**Exercise details**
The complete listing goes into the output exactly, without its pictures.

:: Input data

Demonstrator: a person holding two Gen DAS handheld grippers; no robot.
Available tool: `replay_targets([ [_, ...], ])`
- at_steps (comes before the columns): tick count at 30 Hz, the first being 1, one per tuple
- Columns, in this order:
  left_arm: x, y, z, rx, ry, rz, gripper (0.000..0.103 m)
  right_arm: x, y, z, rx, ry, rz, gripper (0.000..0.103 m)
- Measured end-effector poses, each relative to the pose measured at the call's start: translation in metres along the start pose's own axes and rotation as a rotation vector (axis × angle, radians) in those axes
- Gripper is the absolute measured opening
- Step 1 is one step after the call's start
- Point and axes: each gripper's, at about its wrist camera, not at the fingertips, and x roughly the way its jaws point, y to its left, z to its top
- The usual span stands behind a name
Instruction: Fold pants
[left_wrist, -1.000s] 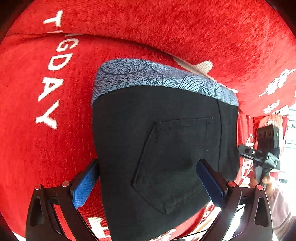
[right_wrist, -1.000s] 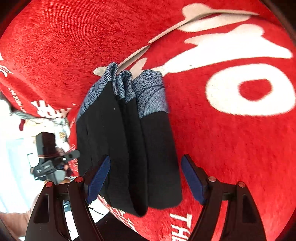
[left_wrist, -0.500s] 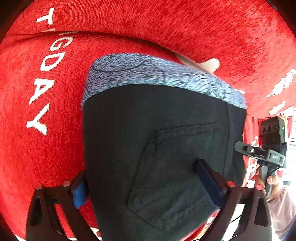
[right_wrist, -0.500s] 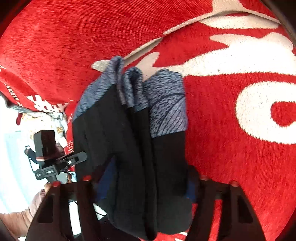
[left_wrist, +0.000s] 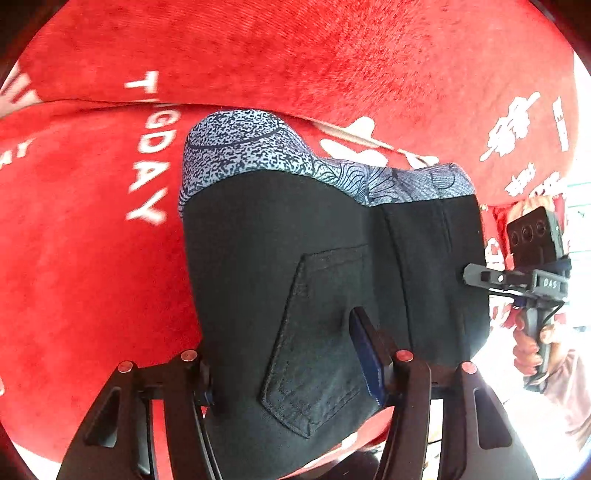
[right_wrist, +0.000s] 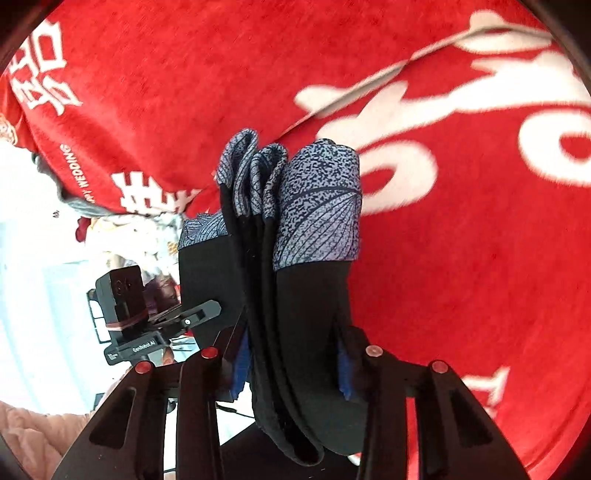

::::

**Exercise result**
Demonstrator: a person holding two Gen DAS handheld grippers; no robot.
Available tool: `replay_targets([ [_, ...], ])`
- at_steps (comes before the columns): tick count at 30 Hz, the first being 1, one per tuple
- Columns, in this order:
  left_arm: x, y, z, rx, ry, rz, gripper (0.000..0.103 m)
  right_arm: x, y, z, rx, ry, rz, gripper (0.000..0.103 m)
- Measured end-effector poses, each relative to the pose measured at the call's start: translation in metres along the start pose's own axes and rotation as a rotation vector (axis × angle, radians) in those axes
- Gripper is the absolute measured opening
- Step 1 is one step after the call's start
- Point and axes: each gripper's, at about its wrist camera, not at the fingertips, and x roughly the way its jaws point, y to its left, z to its top
- The usual span stands behind a name
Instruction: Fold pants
[left_wrist, -1.000s] 
[right_wrist, -1.000s] 
[left_wrist, -0.500s] 
[right_wrist, -0.500s] 
[left_wrist, +0.000s] 
[right_wrist, +0.000s] 

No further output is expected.